DIRECTIONS FOR THIS TASK:
To complete the exercise, repeat every record exactly as it stands.

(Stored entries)

□ □ □ □

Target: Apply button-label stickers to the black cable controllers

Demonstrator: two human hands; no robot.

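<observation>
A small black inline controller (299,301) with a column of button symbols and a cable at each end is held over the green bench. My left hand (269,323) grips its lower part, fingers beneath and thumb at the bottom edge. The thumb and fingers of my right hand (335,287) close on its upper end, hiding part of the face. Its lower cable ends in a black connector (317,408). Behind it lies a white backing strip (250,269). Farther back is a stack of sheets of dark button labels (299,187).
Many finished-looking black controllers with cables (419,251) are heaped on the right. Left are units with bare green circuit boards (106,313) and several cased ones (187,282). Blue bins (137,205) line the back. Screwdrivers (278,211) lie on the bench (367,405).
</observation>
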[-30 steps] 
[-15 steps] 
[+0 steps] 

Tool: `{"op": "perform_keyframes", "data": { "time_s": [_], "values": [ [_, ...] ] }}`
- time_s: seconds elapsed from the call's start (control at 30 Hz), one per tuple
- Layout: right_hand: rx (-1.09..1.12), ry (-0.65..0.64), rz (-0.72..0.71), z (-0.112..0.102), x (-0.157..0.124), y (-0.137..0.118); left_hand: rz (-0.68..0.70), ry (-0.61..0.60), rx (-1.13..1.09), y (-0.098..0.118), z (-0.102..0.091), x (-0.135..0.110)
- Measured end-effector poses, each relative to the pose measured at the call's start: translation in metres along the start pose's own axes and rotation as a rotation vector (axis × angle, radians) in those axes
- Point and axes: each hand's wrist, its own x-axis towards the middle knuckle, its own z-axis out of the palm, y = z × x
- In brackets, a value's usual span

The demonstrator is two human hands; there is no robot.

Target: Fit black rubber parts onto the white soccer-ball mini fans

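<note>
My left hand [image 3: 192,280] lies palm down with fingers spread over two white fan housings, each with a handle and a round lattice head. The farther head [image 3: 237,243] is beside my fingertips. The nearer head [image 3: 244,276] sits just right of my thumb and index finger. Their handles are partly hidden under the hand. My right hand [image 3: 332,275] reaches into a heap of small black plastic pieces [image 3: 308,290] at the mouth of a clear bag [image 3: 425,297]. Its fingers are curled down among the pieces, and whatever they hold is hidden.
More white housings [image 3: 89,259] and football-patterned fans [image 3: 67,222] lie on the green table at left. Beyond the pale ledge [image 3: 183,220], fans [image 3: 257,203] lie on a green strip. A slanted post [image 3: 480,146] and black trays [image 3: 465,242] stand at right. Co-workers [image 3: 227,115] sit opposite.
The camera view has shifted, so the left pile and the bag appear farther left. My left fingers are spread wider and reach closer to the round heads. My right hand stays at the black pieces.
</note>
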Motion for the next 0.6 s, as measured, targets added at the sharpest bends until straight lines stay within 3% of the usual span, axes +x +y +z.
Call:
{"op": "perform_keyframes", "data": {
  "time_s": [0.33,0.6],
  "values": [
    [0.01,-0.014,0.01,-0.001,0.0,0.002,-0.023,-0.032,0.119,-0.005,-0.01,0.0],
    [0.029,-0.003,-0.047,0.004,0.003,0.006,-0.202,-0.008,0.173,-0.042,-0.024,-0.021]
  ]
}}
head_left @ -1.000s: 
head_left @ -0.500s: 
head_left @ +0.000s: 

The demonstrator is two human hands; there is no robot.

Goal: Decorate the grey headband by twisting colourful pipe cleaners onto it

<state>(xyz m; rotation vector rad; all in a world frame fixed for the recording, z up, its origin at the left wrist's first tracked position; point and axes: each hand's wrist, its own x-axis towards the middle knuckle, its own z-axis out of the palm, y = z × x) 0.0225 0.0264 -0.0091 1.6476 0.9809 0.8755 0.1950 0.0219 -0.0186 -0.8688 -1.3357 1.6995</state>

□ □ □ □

RESULT OF THIS EXERCISE:
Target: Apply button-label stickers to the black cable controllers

Demonstrator: two human hands; no robot.

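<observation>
A small black inline controller (299,301) with a column of button symbols and a cable at each end is held over the green bench. My left hand (269,323) grips its lower part, fingers beneath and thumb at the bottom edge. The thumb and fingers of my right hand (335,287) close on its upper end, hiding part of the face. Its lower cable ends in a black connector (317,408). Behind it lies a white backing strip (250,269). Farther back is a stack of sheets of dark button labels (299,187).
Many finished-looking black controllers with cables (419,251) are heaped on the right. Left are units with bare green circuit boards (106,313) and several cased ones (187,282). Blue bins (137,205) line the back. Screwdrivers (278,211) lie on the bench (367,405).
</observation>
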[-30 steps] 
[-15 steps] 
[+0 steps] 

Tool: `{"op": "perform_keyframes", "data": { "time_s": [_], "values": [ [_, ...] ] }}`
- time_s: seconds elapsed from the call's start (control at 30 Hz), one per tuple
- Layout: right_hand: rx (-1.09..1.12), ry (-0.65..0.64), rz (-0.72..0.71), z (-0.112..0.102), x (-0.157..0.124), y (-0.137..0.118); left_hand: rz (-0.68..0.70), ry (-0.61..0.60), rx (-1.13..1.09), y (-0.098..0.118), z (-0.102..0.091), x (-0.135..0.110)
- Measured end-effector poses, each relative to the pose measured at the call's start: translation in metres along the start pose's own axes and rotation as a rotation vector (axis × angle, radians) in those axes
- Point and axes: each hand's wrist, its own x-axis towards the middle knuckle, its own z-axis out of the palm, y = z × x
- In brackets, a value's usual span

The demonstrator is two human hands; there is no robot.

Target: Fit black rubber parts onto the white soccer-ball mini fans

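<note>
My left hand [image 3: 192,280] lies palm down with fingers spread over two white fan housings, each with a handle and a round lattice head. The farther head [image 3: 237,243] is beside my fingertips. The nearer head [image 3: 244,276] sits just right of my thumb and index finger. Their handles are partly hidden under the hand. My right hand [image 3: 332,275] reaches into a heap of small black plastic pieces [image 3: 308,290] at the mouth of a clear bag [image 3: 425,297]. Its fingers are curled down among the pieces, and whatever they hold is hidden.
More white housings [image 3: 89,259] and football-patterned fans [image 3: 67,222] lie on the green table at left. Beyond the pale ledge [image 3: 183,220], fans [image 3: 257,203] lie on a green strip. A slanted post [image 3: 480,146] and black trays [image 3: 465,242] stand at right. Co-workers [image 3: 227,115] sit opposite.
The camera view has shifted, so the left pile and the bag appear farther left. My left fingers are spread wider and reach closer to the round heads. My right hand stays at the black pieces.
</note>
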Motion for the next 0.6 s, as measured, targets added at the sharpest bends until straight lines stay within 3% of the usual span, axes +x +y +z.
Call:
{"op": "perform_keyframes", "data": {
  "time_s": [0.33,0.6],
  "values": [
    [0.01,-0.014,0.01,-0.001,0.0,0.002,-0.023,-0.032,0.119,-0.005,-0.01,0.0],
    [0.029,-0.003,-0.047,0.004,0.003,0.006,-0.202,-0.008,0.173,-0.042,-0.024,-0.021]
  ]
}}
head_left @ -1.000s: 
head_left @ -0.500s: 
head_left @ +0.000s: 

The demonstrator is two human hands; there is no robot.

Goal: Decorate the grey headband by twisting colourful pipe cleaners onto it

<state>(xyz m; rotation vector rad; all in a world frame fixed for the recording, z up, its origin at the left wrist's first tracked position; point and axes: each hand's wrist, its own x-axis towards the middle knuckle, its own z-axis out of the palm, y = z × x) 0.0225 0.0264 -0.0091 1.6476 0.9809 0.8755 0.1950 0.0219 -0.0186 -0.8688 -1.3357 1.6995</state>

There is no more output for this exercise.